If you are buried in your debts and are concerned about your ability to recover and move on from this situation, you may be interested in learning more about Chapter 7 bankruptcy in California.
How Does Chapter 7 Bankruptcy Work?
The first thing you should do if you’re thinking about filing for bankruptcy is to set up a meeting with a lawyer. This is your chance to get your questions answered about next steps and to learn what’s required if you do file.
Chapter 7 bankruptcy is frequently referred to as the "fresh start" bankruptcy because it allows liquidation of all of your assets. A trustee would collect all of your assets and sell any of those which are not exempt.
After the assets have been sold, the trustee is responsible for paying you any amounts that are exempted. The proceeds of the liquidation are then distributed to creditors with the commission being taken by the trustee overseeing the distribution. There are certain debts that cannot be discharged in the Chapter 7 bankruptcy including certain taxes, child support, alimony, fraudulent debts, and student loans. In the majority of Chapter 7 bankruptcy cases, the debtor will have a large amount of credit card debt as well as unsecured bills in addition to very few assets.

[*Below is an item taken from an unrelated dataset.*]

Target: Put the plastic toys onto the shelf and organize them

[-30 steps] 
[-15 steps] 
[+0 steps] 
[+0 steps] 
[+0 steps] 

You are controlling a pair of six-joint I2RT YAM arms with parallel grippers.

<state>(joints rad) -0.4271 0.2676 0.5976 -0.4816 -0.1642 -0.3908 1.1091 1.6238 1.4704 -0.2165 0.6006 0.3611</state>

What Happens to Your Debts in Chapter 7?
The majority of Chapter 7 bankruptcies allow a debtor to discharge and completely eliminate the majority of these debts. You may be eligible to keep certain secured debts such as your furniture, your home or your car by reaffirming those debts. In the event that you decide to move forward with the bankruptcy, it is important to understand all of your rights and responsibilities.